WORK REQUEST:
Return, unchanged, every line starting at the one with "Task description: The" and running through the last line of the material below, with nothing else added.

+++

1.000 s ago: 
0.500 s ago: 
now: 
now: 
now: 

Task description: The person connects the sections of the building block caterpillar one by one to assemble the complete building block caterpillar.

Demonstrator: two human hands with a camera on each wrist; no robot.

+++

RESPONSE TO THIS TASK:
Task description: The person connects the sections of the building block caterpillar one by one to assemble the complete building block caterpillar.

Demonstrator: two human hands with a camera on each wrist; no robot.

This answer requires no additional content.